Оглядываясь по сторонам, «леший» понял, что не он один заметил перемены. Со всех уголков соснового бора – с самых глубоких оврагов, отдаленных уголков и находящихся на виду заснеженных полян к нему стекалась живность. Обычная, привычная человеческому глазу – звери, птицы, насекомые; не совсем обычная – лесавки, листины*, моховые** и даже один пушевик***. Все они, чуя неладное, стремились оказаться поближе к тому, кто мог защитить их от непонятной стужи и дрожи, что то и дело проходила по промерзлой земле.
- Беда, батюшка, беда, - запричитала спутница одного из листинов, цепляясь корявыми пальцами за одежды Витольда.
- Тише, Листина, - тронул ее по голове владыка леса. Затем, повернувшись к лесавкам, что небольшой стайкой кучковались недалеко, указал на сохатого: - Закончите с ним, а я пойду посмотрю, что такое.
***
Приподнявшись на локте, Дарья уперлась второй рукой в красно-розовый снег. Ей все еще было тяжело дышать, но не от боли или… Осознав вдруг, что совершенно не ничего чувствует, ворожея прижала ладонь к груди. Она очень хорошо помнила все, что случилось. Помнила свою радость от осознания того, что нашла выход из ситуации, помнила свой бег по заснеженному лесу, помнила золотистого медведя и его острые когти.
С трудом поднявшись на ноги, Дарья уперлась плечом в дерево и ошалело огляделась вокруг. Такая тишина и… пустота. Ничего и никого вокруг, словно лес внезапно утратил способность говорить. Может и так… С этим будет время разобраться потом, а сейчас нужно завершить начатое. Оттолкнувшись от могучего ствола дерева, Дарья неровной походкой пошла в сторону той поляны, куда держала путь до встречи с медведем. Точнее, с Ярило…
В какой-то момент под ноги попалась длинная извилистая ветка, что неподвижной змеей лежала на снегу. Споткнувшись, Дарья упала. Один из сучков вонзился в ладонь, высекая темно-бордовые капли крови. Увидев, как снег окрашивается в красный, ворожея окончательно убедилась: что-то не так. Она не чувствовала и этой боли. Поднявшись, Дарья отряхнула снег с пальто и раздвинула его полы на груди. Там, где должны были остаться следы от когтей медведя, не было ничего – даже платье сохранило первоначальный вид. В замешательстве потирая шею и грудь, которые еще помнили горячую пронзительную боль, ворожея подняла глаза.
- Витольд… - сорвался с ее губ выдох облегчения.
Он шел далеко впереди, но Дарья безошибочно определила, кто это. Его невозможно было спутать со случайным путником или любителем прогулок в зимнем лесу. И дело было вовсе не в странном цвете волос или необычного кроя одежде, что была сшита швами наружу. Слишком высокий для простого человека, он становился все ниже ростом, когда приближался к окраине леса.
- Витольд, - бросилась к нему Дарья, а он… словно и не видел ее!

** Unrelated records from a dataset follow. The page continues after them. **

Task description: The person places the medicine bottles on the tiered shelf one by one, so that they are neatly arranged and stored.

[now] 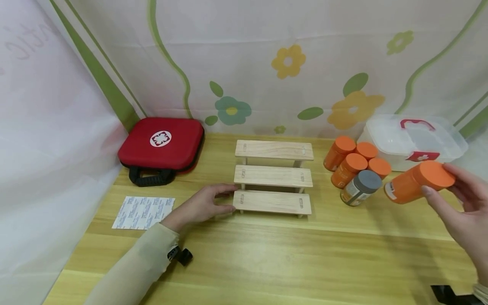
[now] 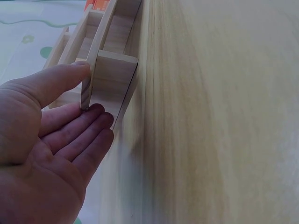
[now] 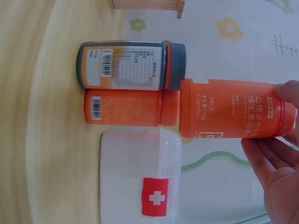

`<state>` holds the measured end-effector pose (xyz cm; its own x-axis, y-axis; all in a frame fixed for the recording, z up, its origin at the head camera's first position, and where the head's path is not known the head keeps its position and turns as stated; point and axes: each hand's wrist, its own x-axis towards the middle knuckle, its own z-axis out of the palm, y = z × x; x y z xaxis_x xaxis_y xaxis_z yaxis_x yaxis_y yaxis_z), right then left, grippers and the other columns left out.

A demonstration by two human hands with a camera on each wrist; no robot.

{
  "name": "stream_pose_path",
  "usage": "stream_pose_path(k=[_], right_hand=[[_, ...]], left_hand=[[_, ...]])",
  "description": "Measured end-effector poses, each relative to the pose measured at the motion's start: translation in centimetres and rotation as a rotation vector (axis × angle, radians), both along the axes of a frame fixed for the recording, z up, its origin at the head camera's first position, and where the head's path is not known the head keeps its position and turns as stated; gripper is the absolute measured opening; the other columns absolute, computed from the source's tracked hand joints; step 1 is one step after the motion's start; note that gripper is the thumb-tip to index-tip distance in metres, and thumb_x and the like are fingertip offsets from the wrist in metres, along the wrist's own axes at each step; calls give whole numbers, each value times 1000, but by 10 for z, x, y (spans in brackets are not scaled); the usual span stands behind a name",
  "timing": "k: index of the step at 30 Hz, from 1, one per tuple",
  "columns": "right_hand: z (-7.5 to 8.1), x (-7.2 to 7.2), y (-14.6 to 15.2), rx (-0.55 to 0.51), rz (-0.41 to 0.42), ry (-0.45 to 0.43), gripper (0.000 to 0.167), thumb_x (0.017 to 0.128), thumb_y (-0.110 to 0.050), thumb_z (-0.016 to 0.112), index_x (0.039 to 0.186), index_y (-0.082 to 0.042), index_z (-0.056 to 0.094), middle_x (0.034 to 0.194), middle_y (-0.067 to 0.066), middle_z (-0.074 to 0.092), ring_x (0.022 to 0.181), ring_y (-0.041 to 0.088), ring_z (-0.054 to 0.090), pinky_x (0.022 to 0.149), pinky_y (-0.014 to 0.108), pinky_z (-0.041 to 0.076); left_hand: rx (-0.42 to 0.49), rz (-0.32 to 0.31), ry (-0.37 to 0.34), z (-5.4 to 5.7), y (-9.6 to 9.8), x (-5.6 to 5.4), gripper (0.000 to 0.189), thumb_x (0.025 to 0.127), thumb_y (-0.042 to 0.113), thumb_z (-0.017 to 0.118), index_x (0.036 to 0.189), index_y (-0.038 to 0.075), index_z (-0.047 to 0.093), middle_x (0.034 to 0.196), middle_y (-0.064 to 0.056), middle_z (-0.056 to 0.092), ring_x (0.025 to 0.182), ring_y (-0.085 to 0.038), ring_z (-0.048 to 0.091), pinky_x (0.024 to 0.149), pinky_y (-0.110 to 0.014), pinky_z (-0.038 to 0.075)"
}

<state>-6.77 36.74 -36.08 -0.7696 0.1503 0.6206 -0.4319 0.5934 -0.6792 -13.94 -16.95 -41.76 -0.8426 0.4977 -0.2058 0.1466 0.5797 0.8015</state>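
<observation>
My left hand [image 1: 203, 204] is at the left end of a stepped wooden rack [image 1: 272, 201] with three tiers. Its thumb and fingers take the end of the lowest board between them, as the left wrist view shows close up. On the right, my right hand [image 1: 467, 212] grips an orange supplement bottle [image 1: 408, 184] near its cap, tilted and raised above the table. In the right wrist view the bottle's printed label [image 3: 224, 109] shows. Beside it several orange-capped bottles [image 1: 348, 167] stand in a cluster, with a grey-capped bottle [image 1: 361, 187] in front.
At the back right sits a clear-lidded first-aid box [image 1: 389, 148] with a red handle. A red first-aid case [image 1: 164, 144] lies at the back left, a printed blister sheet [image 1: 142, 212] in front of it. A flowered curtain [image 1: 244, 55] borders the wooden table [image 1: 267, 262].
</observation>
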Motion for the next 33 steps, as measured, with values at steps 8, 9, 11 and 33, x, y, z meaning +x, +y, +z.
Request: stream_pose_path(k=[8,9,11,33], right_hand=[[17,-7,-8,22,41,52,52,97,6,73,147,5,61,139,-19,65,121,-7,64,105,2,45],[19,-8,-10,17,55,61,51,97,5,74,147,6,61,139,-18,66,121,-7,64,106,3,46],[24,-11,-14,17,75,72,51,97,4,74,146,7,61,139,-16,67,122,-6,64,106,3,46],[45,-42,-72,-325,443,238,53,81,23,74,130,33,55,128,17,76,115,19,75,102,18,58]], left_hand=[[-7,5,-3,-2,0,0,64,97,22,83,156,15,59,160,-7,58,152,-30,51,128,-54,41],[-9,5,-2,-1,0,0,64,97,22,83,156,15,59,160,-7,58,152,-29,51,128,-54,41],[-10,8,-3,-1,0,0,64,97,22,83,156,16,59,161,-7,58,152,-29,51,128,-54,41],[0,2,18,-3,-1,2,64,98,23,82,157,15,58,161,-8,57,152,-31,51,127,-54,42]])
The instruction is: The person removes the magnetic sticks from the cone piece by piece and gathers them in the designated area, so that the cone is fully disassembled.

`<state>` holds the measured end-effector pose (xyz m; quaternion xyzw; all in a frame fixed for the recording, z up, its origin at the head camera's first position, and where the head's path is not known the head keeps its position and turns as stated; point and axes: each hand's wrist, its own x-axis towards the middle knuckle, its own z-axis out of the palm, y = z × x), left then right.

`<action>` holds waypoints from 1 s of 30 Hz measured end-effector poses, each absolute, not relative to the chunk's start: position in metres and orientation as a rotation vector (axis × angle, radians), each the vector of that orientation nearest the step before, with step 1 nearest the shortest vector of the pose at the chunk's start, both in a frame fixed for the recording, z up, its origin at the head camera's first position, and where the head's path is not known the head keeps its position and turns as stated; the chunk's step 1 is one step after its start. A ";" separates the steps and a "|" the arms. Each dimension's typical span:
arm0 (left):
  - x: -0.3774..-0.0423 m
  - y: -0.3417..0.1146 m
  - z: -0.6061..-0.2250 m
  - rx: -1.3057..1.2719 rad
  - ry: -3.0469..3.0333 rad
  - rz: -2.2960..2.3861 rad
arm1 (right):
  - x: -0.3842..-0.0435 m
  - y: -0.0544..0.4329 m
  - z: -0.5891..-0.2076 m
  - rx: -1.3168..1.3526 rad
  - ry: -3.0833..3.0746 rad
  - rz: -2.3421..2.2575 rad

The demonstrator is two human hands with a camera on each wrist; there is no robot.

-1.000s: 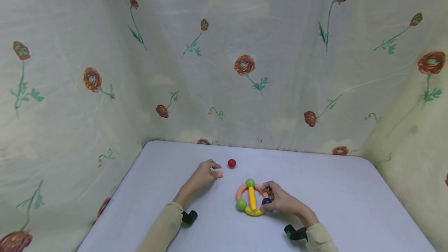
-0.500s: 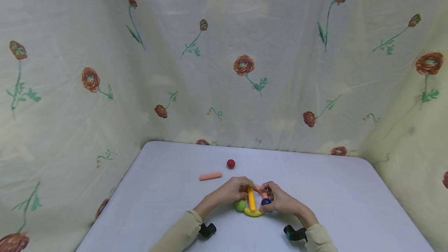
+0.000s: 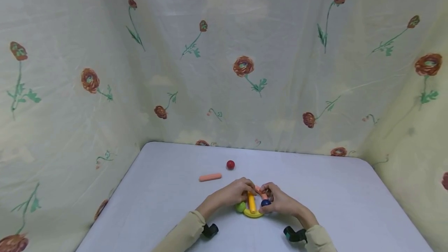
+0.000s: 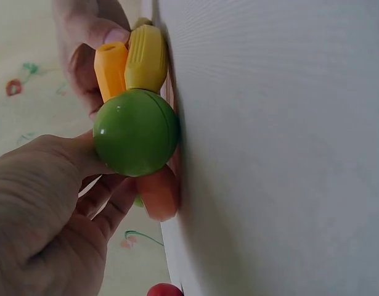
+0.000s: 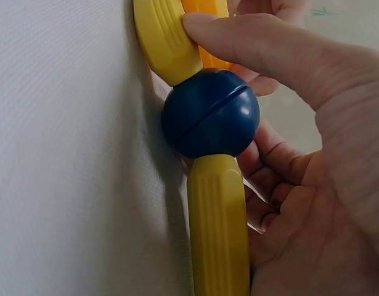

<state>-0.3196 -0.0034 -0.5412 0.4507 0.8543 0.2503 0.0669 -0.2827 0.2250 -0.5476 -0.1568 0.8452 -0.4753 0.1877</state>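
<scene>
Between my hands on the table lies a ring of toy building sticks and balls. A curved yellow stick (image 3: 252,214) forms its near side, with a green ball (image 3: 240,207) at the left and a blue ball (image 3: 265,203) at the right. An orange-yellow stick (image 3: 251,202) runs across the middle. My left hand (image 3: 233,193) holds the ring's far left part, thumb by the green ball (image 4: 136,132); its fingers hide the far ball. Gripping the right side, my right hand (image 3: 282,201) has its thumb on the curved yellow stick (image 5: 167,40). Another yellow stick (image 5: 219,228) extends from the blue ball.
A loose salmon-pink stick (image 3: 210,177) lies on the white table (image 3: 168,189), left of and beyond the ring. Farther back sits a red ball (image 3: 230,165). Flowered cloth (image 3: 224,88) hangs behind the table and at its sides.
My left hand has let go of the salmon-pink stick and moved right and nearer, onto the ring. Over the last half second its fingers shifted slightly there. My right hand kept its place.
</scene>
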 end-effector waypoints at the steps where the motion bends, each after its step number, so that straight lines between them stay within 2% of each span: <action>1: -0.319 -0.004 -0.541 1.356 2.575 0.755 | -0.283 0.225 -0.547 -0.440 2.375 -1.339; 30: -0.325 -0.015 -0.553 1.092 2.409 1.250 | -0.283 0.224 -0.546 -0.433 2.394 -1.304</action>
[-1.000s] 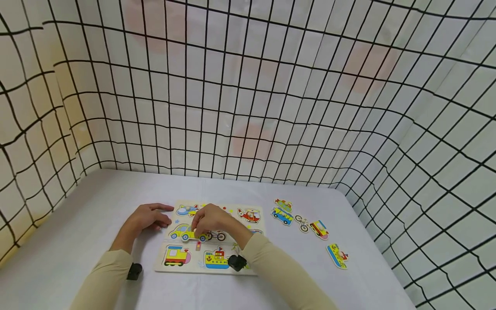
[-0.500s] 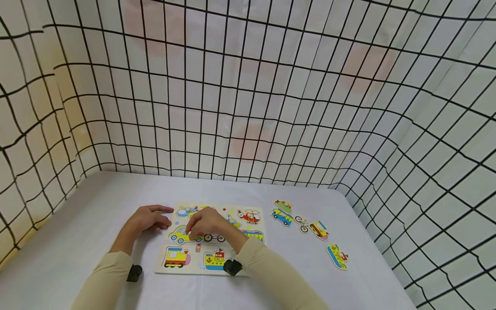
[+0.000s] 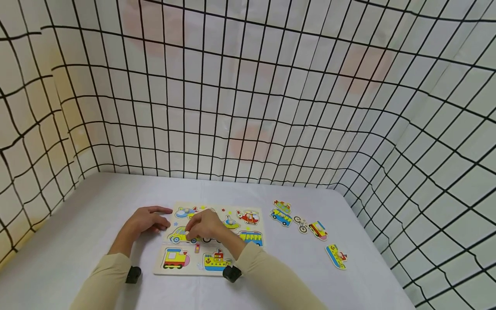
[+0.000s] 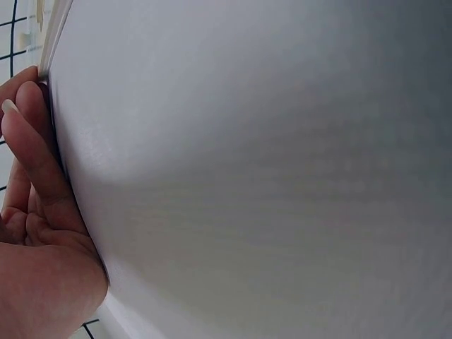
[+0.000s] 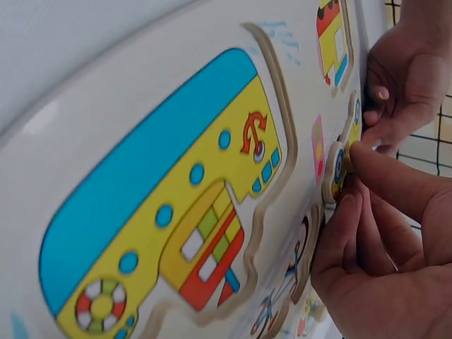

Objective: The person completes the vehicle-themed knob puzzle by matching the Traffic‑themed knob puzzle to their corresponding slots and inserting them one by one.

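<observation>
My right hand [image 3: 207, 224] pinches a yellow car puzzle piece [image 3: 178, 235] between thumb and fingers, over the car spot in the middle row of a wooden puzzle board [image 3: 193, 269]. The right wrist view shows the piece's thick edge [image 5: 330, 175] just above the board; whether it is fully seated cannot be told. At the board's left edge my left hand [image 3: 145, 219] rests on the table, fingers extended and fingertips touching the rim. In the left wrist view, that hand's thumb [image 4: 39, 155] lies along the white cloth.
To the right of the board lie loose pieces: a bus [image 3: 280, 217], a bicycle [image 3: 301, 224], a train [image 3: 318, 230], a ship [image 3: 336, 256] and a small green-yellow vehicle [image 3: 282, 206]. Black netting [image 3: 217, 129] walls the table's back and sides.
My right hand has moved left with the car piece, bringing it over the matching car picture. The left hand stays in place.
</observation>
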Action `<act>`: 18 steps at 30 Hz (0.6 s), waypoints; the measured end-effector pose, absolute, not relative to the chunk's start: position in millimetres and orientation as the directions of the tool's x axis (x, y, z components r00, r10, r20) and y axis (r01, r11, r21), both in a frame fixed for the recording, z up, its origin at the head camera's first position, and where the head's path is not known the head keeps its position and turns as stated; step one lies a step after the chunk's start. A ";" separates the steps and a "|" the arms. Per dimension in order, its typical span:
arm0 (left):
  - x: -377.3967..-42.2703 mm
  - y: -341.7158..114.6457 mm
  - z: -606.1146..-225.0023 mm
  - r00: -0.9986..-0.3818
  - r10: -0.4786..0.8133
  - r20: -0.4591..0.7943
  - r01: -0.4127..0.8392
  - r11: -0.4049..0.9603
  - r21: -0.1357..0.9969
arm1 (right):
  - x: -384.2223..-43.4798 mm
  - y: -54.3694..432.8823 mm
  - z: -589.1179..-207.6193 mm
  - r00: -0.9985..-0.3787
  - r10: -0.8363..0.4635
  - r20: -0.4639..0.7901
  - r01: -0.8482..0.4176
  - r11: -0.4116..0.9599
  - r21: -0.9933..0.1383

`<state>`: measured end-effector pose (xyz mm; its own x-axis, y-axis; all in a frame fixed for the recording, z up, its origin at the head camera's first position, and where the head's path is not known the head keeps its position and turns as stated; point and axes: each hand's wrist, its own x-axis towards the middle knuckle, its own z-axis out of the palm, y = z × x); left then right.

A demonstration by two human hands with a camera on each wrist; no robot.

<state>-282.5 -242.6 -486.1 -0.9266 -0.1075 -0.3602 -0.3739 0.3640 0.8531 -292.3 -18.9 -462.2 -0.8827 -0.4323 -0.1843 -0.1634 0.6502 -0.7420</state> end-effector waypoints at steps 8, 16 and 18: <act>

Тропа, которой шел владыка леса, проходила буквально в паре метров от ворожеи. Ее невозможно было не заметить, но именно так и случилось. Он просто прошел мимо, словно здесь никого не было.
Потрясенно глядя ему в спину, ворожея вдруг очень четко ощутила горечь. Горечь от его равнодушия и абсолютного отсутствия какого-либо внимания. Большую часть того времени, что была знакома с Витольдом, Дарья хотела, чтобы он забыл о ней. Она не единожды проклинала тот момент, когда подруга по неосторожности назвала ее по имени в его присутствии. Именно это позволило Витольду иметь над ней чуть больше власти, чем кому бы то ни было. И вот – теперь, когда ее желание исполнилось – он просто прошел мимо, Дарья была разочарована до глубины души.
- Витольд?! – топнула она ногой, готовая ринуться за ним следом.
- Он не слышит тебя, - тихий женский голос заставил ее замереть на месте.
Когда Дарья обернулась на его звук, дрожащий в воздухе мороз, казалось, приобрел новые горизонты. Ресницы и брови покрылись инеем, что оседал на мелких волосинках. В груди становилось все холоднее с каждым вдохом, словно кислород превратился в чистейший хлад.
В шаге от нее стояла высокая, очень бледная, хрупкая брюнетка. Ее длинные волосы стекали по плечам, спине и груди блестящим полотном жидкого шелка. Огромные глаза выделялись на худом красивом лице двумя пронзительно-синими пятнами, а кроваво-красные губы и вовсе смотрелись неестественно, а еще казались какими-то воспаленными. Ее словно кто-то долго самозабвенно целовал… Длинное белое платье терялось где-то в снегу и делало незнакомку еще тоньше в силуэте, еще эфимернее.